Créé dans le cadre du festival d’Avignon 2017, le spectacle Unwanted, de la chorégraphe britannique Dorothée Munyaneza, revient sur le passé douloureux du Rwanda. Unwanted [non-voulus] plonge dans la réalité des enfants nés de viols. Pendant le génocide des Tutsis, en 1994, près de 100 000 à 250 000 femmes ontété violées. De cette arme de guerre qu’est la mutilation, par le viol et la transmission du VIH, sont ainsi nés entre 2000 à 5000 enfants. Aujourd’hui âgés de 22 ans. Elle-même née à Kigali en 1982, Dorothée Munyaneza est allée rencontrer quelques-uns de ces enfants (hommes, femmes) ; quelques-unes de ces mères. Et Unwanted, par la voix, les chants, la danse, sculpte ces récits, pour mieux restituer quelques pans d’une histoire éclatée. L’art pour transformer la haine en outil de réflexion, en prothèse pour se relever et avancer.
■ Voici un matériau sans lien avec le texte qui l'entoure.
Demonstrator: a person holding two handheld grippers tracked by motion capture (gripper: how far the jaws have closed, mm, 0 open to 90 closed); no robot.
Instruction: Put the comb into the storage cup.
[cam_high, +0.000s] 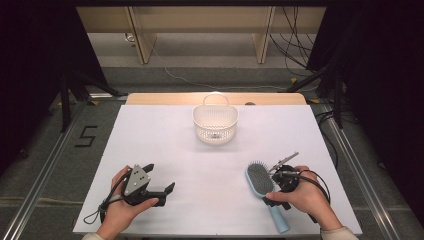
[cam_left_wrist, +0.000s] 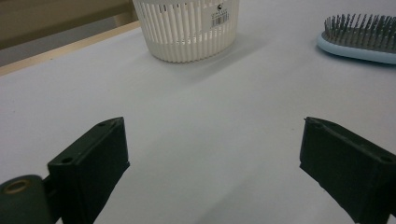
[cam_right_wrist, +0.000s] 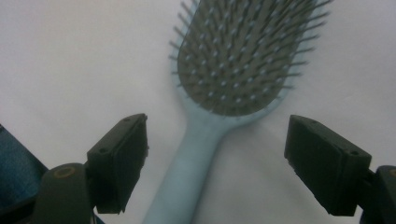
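Observation:
A light blue hairbrush (cam_high: 260, 181) with a grey bristle pad lies bristles up on the white table (cam_high: 200, 160), front right, its handle toward the person. My right gripper (cam_high: 278, 192) hovers over the brush neck. In the right gripper view the brush (cam_right_wrist: 238, 56) runs up between the jaws. The gripper (cam_right_wrist: 217, 135) stands open, with a wide gap between each pad and the handle. My left gripper (cam_high: 159, 177) rests at the front left, open and with nothing between its jaws (cam_left_wrist: 212, 140). From there the brush head (cam_left_wrist: 359, 37) shows at the far right.
A white slatted basket (cam_high: 215, 125) with a handle stands at the middle back of the table, and it shows ahead in the left gripper view (cam_left_wrist: 187, 28). Beyond the table's far edge are a wooden frame and cables on the floor.

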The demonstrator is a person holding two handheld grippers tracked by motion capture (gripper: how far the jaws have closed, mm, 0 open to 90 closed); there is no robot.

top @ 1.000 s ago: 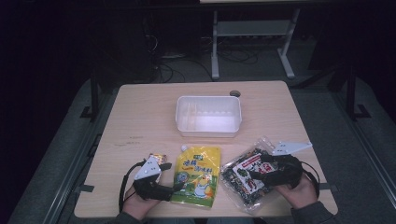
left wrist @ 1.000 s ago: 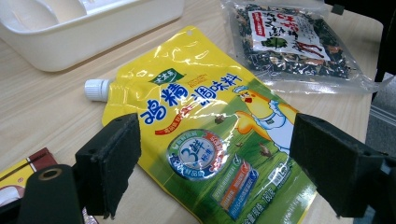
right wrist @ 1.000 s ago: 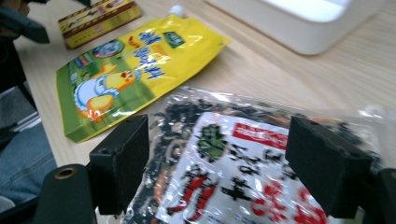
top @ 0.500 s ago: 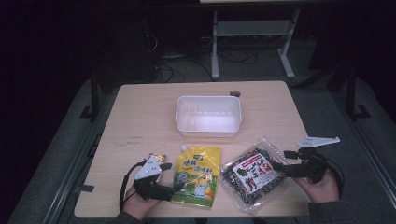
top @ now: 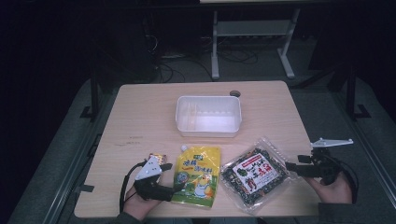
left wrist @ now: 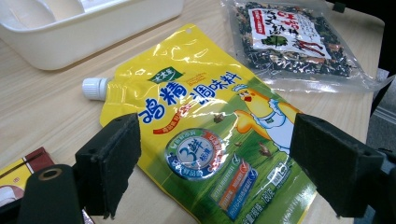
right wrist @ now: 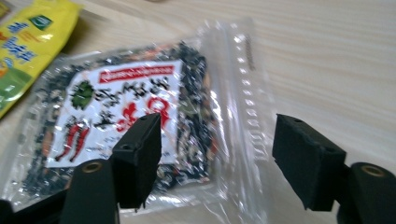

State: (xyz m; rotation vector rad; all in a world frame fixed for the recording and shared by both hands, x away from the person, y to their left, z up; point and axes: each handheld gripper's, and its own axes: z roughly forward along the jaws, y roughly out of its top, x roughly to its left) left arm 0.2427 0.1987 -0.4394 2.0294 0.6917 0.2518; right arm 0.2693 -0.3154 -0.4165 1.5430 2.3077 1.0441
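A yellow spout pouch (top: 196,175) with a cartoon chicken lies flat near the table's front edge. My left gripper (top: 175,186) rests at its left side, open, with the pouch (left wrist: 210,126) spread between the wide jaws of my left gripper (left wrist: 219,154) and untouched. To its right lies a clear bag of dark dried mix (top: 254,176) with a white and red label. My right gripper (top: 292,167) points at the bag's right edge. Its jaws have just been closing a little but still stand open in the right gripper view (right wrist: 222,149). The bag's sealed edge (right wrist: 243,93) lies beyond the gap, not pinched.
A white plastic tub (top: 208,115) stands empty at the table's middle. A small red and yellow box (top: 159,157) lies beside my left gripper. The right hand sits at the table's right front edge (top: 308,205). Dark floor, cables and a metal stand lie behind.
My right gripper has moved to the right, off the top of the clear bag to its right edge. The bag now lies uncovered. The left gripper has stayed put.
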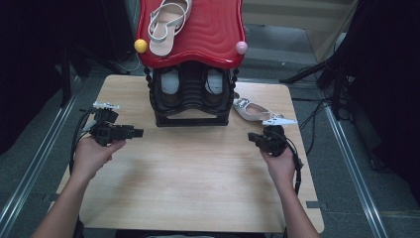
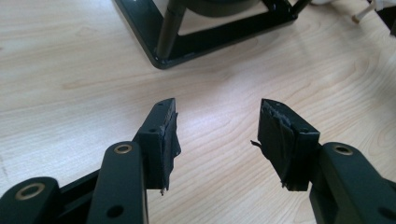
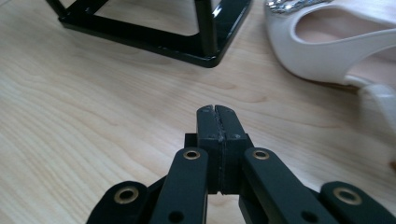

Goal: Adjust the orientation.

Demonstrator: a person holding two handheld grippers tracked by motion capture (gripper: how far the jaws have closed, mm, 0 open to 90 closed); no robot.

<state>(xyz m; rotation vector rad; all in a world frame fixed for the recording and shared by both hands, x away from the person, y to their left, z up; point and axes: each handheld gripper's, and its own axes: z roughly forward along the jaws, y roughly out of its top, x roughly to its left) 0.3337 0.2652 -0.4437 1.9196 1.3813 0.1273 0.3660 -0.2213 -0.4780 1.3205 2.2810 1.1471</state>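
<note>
One sandal (image 1: 168, 25) is sitting atop the shoe rack (image 1: 190, 99); its mate (image 1: 252, 110) is waiting at centre-right on the counter (image 1: 198, 173), right gripper (image 3: 217, 109) jaws together, left gripper (image 2: 217, 126) jaws apart.

Black grippers, brass rivets, bare forearms

The place looks like a recording lab or studio: a bare wooden table (image 1: 198, 178) stands on grey carpet between metal floor rails (image 1: 354, 173), with dark stands and loose cables (image 1: 317, 111) around it. A shoe rack (image 1: 192, 94) serves as a staged prop.
</note>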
Unwanted de Dorothée Munyaneza : aux enfants nés de cette arme qu’est le viol
Pour Unwanted, Dorothée Munyaneza s’est entourée, sur scène, de deux artistes complémentaires. D’abord, il y a la voix de la chanteuse afro-américaine Holland Andrews. Une voix tantôt rauque et gutturale, tantôt lyrique, pour une polyphonie mémorielle à plusieurs. Ensuite, il y a la musique du compositeur Alain Mahé, entre sonorités électroniques et électro-acoustiques. Trois interprètes quant à eux soutenus par les sculptures scénographiques du plasticien Bruce Clarke. Fortement engagé dans la lutte anti-apartheid, l’artiste Bruce Clarke aura également, dès le début des années 1990, alerté sur les dérives politiques au Rwanda. Ayant en partage cette intime implication dans l’histoire rwandaise, Dorothée Munyaneza et Bruce Clarke ont ainsi, pour Unwanted, créé une pièce-hommage aux femmes mutilées. Après avoir, en 2014, réalisé le projet Les Hommes debout, commémorant les vingt ans du génocide Tutsi, avec Unwanted Bruce Clarke aura travaillé une scénographie sensible, où la figure du féminin se relève.
La danse, la voix, la performance, la sculpture et le chant pour dépasser la haine
Travaillant corps et voix, Dorothée Munyaneza explique : « Je ne crée pas pour créer. Je passe par le corps, la musique, le chant, le texte pour toucher des sujets qui me tiennent à coeur : la violence faite aux femmes, les inégalités raciales, la soumission de l’homme noir à l’homme blanc […] je pars de là pour aller au-delà de ma souffrance, trouver là où le feu continue à brûler et rester vivante. Je ne peux être artiste et ne pas refléter la société dans laquelle je vis*. » Chorégraphie engagée, Unwanted s’appuie sur la clarté : « […] Des filles, des femmes. […] Abusées déchirées violées mutilées humiliées annihilées. […] Anéanties par le crime atroce certaines se sont retrouvées enceintes de leurs bourreaux. Des enfants non-voulus naquirent rappelant à leurs mères le crime qui les abattit. Des enfants reniés par leurs mères, leurs familles, la société. Unwanted. […] Comment danser après ? […] Que léguer** ? […] »
Dans la sobriété de la tôle peinte, Dorothée Munyaneza ritualise ainsi le retour du banni dans la mémoire collective.
* Extrait de l’Entretien – Dorothée Munyaneza et Bruce Clarke, réalisé en septembre 2016 par Mélanie Jouen.
** Dorothée Munyaneza, note d’intention d’Unwanted.
Itinéraire du spectacle :
– Pôle-Sud, CDCN Strasbourg, dans le cadre du festival Extradanse, les 10 et 11 avril 2018.
– Le Centquatre-Paris, du 28 novembre au 1er décembre 2017.